The Holy Land was the least holy place as dead bodies fertilized the ground. In my mind it is human life which is sacred, not a designated patch of land. Blood was squandered over competing fables and still is.
In Africa it was the same story. As Desmond Tutu put it, When the missionaries came to Africa, they had the Bible and we had the land. They said, let us pray. We closed our eyes. When we opened them, we had the Bible and they had the land, which, more or less, brings us up to date.

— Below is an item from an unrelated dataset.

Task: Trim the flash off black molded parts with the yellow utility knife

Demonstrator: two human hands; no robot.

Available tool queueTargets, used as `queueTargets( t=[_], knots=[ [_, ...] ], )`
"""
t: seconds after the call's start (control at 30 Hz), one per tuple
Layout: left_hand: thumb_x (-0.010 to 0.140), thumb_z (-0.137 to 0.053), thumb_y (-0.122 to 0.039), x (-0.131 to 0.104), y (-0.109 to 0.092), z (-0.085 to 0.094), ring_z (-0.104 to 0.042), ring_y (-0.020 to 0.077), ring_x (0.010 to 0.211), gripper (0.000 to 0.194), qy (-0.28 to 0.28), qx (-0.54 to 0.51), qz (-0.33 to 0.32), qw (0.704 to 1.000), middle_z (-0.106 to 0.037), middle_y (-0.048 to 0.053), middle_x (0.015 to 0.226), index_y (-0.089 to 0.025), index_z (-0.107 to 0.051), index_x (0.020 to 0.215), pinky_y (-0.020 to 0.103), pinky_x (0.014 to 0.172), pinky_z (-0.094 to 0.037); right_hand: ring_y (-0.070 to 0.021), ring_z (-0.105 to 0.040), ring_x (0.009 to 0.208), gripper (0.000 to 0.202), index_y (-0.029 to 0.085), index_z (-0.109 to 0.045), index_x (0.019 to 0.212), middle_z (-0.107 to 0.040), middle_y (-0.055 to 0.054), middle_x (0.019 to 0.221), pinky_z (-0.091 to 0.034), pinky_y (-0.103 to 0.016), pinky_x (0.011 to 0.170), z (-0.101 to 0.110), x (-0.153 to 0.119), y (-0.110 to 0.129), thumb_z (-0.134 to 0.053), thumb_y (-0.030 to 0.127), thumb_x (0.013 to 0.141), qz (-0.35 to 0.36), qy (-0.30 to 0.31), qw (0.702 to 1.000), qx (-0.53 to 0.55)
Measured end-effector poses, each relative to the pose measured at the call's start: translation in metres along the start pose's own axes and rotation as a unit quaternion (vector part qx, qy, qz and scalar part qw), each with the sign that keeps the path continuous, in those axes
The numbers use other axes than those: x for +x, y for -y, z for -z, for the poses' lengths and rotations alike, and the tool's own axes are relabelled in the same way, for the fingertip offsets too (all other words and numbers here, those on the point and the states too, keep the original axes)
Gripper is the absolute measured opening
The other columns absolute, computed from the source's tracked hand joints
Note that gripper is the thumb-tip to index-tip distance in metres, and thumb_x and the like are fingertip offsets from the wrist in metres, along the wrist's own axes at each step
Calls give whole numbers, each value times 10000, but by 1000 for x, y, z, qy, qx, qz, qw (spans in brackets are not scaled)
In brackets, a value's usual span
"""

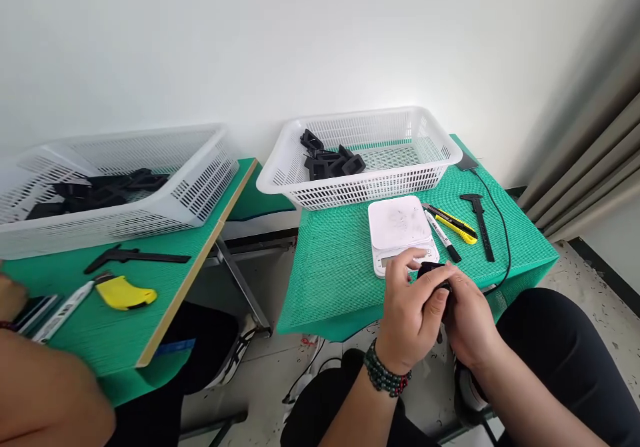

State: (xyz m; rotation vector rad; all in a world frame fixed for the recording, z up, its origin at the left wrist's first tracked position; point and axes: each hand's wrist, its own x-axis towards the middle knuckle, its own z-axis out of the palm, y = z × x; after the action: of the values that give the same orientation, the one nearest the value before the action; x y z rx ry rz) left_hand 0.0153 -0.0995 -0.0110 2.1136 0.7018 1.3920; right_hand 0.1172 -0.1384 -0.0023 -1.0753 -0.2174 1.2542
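Both of my hands meet just off the front edge of the table, closed round a small black part (429, 268) that is mostly covered by fingers. My left hand (411, 300), with a beaded bracelet at the wrist, grips it from the left. On the other side my right hand (467, 310) is wrapped about it, thumb on top. What kind of part it is I cannot make out. Right behind my hands sits a white digital scale (400, 223), its display partly hidden by my left fingers. Nearby lie a marker (443, 237), a yellow utility knife (457, 227) and a black caliper (479, 223).
A white plastic basket (370, 190) with several black parts (333, 160) stands at the table's back. A cable (500, 213) runs down the right side. On the left table (175, 280) are another basket (200, 187), a caliper (135, 255), a yellow tool (125, 292) and a co-worker's arm (45, 393).
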Motion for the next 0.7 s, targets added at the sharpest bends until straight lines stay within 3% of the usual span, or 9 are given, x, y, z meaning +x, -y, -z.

Today in the MAGA universe when the potentate blurts and blusters, folks listen, having parked their brains outside the tent. As a miasma of ignorance spreads over our landscape, we watch comic books on big screens. We have become a nation conditioned to violence, vigilante justice and infatuated with power, muscular or by connivance. As in Monday night football, winning is everything.
And yet occasionally a lotus can be seen pushing up out of the mud. My landlord hired a team of men to prune the trees outside my window. My garden is now a collection of stumps. I have to believe spring will bring a renewal. My faith is in the cycle and, by extension, in the ultimate goodness of our species. We are all upright apes. Have a banana.
As I was driving to a non-power lunch yesterday the thought of road courtesy occurred to me. How we obey stop-signs (more or less), traffic lights, automatic signals and lane changes. How our very driving grants us the opportunity to practice civility. Without it we’d be bumping into each other. For better or for worse we created our own psychic space and have learned to observe and honor our fellow strangers. And no highwaymen as in the Dark Ages.
Before electricity there was and still is a certain light emanating from within. A radiance sparked by the many permutations of love and a luminous shine of charged air as we commune with the firmament and release the stars.